Sylvére, maintenant distraite de ses pensées par la gaîté du décor, effeuillait, en les respirant, les aromales fleurs que le soleil de Nice avait muries ; et, tranquille, le cou renversé, buvait, dans sa coupe irisée, comme une rosée d’arc-en-ciel.

Sur la table passaient, avec quelque lenteur, des mets étrangement choisis, d’un parfum grisant, d’une saveur brûlante, d’un goût, toutefois, délicat et relevé.

Une friture de piments tenta Mme du Parclet ; elle y goûta et fut obligée d’engloutir, coup sur coup, des bonbons d’une pâte d’avelines glacée qui se trouvaient sous sa main, en criant, dans un rire, que cette cuisine du diable l’avait briûée. Elle en devenait toute rose, et innocemment, s’amusait. On sonna.

— Là ! s’écria presque fâchée Mme Alix, qu’ai-je dit ? Je parie que voici mes deux moineaux ! Pour un rien, je leur refuserais la becquée !

— Ce serait cruel, s’ils ont faim ! protesta Sylvère en riant.

Mais la porte s’ouvrit, et s’encadra, dans une attitude superbe, le colonel Baringer.

— Vous ! s’écria Mme Deschamps admirablement étonnée.
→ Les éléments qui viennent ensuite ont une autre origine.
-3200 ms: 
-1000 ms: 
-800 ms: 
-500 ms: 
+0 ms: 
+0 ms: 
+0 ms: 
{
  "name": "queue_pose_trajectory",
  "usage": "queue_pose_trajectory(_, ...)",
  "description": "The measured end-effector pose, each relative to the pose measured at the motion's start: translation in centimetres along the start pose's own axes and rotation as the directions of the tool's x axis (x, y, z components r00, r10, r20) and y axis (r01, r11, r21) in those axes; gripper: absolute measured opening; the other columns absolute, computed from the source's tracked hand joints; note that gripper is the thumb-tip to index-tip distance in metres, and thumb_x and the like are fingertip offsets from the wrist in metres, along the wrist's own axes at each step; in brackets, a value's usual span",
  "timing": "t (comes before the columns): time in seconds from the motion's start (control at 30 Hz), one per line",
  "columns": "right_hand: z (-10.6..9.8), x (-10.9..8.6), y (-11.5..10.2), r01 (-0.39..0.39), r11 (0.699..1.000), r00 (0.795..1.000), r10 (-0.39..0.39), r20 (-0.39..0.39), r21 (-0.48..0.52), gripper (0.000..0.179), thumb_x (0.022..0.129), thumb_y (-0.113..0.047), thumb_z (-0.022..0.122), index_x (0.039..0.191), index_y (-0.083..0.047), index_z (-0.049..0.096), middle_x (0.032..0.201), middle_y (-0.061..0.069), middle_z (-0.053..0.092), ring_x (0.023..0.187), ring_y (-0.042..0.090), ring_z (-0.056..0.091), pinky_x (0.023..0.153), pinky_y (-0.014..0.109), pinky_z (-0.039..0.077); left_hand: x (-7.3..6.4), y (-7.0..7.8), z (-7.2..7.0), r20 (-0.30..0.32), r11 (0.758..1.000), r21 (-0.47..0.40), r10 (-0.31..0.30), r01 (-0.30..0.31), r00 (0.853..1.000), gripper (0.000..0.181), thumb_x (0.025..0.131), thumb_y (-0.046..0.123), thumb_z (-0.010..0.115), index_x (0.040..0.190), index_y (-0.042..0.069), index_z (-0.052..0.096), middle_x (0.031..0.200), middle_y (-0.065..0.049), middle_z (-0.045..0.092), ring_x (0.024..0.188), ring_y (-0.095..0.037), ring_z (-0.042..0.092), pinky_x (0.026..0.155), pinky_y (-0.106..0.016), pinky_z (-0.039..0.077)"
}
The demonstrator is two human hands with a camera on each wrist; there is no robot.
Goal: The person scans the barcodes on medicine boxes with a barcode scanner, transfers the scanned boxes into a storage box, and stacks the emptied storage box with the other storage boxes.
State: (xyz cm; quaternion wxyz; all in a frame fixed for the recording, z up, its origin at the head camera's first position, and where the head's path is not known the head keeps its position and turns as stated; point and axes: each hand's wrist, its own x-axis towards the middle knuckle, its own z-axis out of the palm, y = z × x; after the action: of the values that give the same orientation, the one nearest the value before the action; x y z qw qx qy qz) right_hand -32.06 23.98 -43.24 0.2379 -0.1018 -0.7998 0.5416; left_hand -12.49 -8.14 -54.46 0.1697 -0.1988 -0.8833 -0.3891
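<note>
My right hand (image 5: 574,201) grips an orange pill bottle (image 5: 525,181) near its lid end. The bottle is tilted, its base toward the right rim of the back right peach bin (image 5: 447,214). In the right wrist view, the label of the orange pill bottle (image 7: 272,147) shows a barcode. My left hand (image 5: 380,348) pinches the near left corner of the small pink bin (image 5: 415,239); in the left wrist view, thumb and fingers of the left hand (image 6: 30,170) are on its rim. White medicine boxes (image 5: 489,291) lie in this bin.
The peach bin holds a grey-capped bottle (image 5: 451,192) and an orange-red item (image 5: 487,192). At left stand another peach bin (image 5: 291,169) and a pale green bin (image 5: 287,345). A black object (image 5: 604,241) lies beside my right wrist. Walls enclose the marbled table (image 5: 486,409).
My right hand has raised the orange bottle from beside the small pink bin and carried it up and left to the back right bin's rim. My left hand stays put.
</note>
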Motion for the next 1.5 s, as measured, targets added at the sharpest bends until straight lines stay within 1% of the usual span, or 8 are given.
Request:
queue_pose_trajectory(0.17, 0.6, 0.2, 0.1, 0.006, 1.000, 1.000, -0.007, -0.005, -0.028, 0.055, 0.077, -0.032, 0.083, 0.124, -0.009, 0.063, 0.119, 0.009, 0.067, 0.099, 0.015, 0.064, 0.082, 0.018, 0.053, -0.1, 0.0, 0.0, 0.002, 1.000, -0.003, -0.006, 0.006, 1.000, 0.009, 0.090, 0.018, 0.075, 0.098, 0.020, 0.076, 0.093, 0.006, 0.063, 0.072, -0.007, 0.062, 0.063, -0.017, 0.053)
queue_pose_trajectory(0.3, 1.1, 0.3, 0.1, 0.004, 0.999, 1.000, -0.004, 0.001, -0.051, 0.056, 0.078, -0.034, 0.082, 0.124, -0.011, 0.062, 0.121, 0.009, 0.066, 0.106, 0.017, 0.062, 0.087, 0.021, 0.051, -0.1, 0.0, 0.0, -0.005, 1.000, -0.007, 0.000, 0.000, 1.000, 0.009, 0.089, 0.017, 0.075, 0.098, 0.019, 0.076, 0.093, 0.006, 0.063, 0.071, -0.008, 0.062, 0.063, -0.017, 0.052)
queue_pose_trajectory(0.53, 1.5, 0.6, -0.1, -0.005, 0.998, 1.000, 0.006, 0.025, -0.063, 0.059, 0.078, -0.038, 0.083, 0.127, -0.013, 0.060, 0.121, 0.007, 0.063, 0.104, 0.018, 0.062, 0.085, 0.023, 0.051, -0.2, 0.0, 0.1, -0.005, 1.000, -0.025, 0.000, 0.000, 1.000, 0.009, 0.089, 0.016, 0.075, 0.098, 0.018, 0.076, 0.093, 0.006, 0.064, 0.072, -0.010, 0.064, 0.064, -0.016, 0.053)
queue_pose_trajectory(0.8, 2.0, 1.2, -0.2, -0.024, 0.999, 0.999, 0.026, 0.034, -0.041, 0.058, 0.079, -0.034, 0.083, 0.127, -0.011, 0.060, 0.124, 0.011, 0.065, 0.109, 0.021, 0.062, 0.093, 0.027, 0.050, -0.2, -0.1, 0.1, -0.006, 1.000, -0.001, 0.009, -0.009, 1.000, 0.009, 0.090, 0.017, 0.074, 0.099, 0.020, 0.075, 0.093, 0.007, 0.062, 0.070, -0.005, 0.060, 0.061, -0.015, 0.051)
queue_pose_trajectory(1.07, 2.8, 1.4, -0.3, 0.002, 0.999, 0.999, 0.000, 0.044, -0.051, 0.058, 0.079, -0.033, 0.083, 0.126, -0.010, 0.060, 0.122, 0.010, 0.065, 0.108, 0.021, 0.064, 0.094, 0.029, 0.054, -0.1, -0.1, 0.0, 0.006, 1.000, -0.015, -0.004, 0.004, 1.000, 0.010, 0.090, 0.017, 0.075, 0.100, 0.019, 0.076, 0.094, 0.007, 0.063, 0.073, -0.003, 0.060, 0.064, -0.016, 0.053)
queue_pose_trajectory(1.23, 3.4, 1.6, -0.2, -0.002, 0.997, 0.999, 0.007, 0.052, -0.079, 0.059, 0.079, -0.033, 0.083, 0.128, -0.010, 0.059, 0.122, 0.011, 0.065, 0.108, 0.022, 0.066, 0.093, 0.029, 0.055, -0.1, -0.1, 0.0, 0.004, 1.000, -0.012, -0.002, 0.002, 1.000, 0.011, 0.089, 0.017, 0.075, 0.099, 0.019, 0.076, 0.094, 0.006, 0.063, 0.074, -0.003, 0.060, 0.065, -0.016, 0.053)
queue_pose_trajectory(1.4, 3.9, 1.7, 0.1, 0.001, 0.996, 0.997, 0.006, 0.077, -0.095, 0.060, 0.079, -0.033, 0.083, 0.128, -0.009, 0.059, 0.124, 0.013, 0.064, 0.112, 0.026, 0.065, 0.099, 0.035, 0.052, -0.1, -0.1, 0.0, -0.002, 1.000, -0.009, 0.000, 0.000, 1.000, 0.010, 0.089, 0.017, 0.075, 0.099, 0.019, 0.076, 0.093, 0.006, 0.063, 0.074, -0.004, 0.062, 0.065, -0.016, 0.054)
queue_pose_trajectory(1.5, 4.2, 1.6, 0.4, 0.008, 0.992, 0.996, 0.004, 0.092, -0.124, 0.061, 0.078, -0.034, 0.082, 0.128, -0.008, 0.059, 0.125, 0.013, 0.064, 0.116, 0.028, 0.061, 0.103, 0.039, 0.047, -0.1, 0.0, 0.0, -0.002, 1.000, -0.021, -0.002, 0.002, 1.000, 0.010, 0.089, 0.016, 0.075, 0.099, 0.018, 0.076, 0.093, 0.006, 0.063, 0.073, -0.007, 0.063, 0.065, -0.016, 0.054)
Vous êtes donc à Paris ? Et qui vous amène si matin ?

— Un morceau de pain, s’il vous plaît ? mes bonnes dames, minauda le colonel en s’avançant.

— Vous n’avez pas déjeuné ?… c’est le comble !… nous en sommes au café, presque ! Enfin, ça ne fait rien ; enchantée ! Prenez une chaise.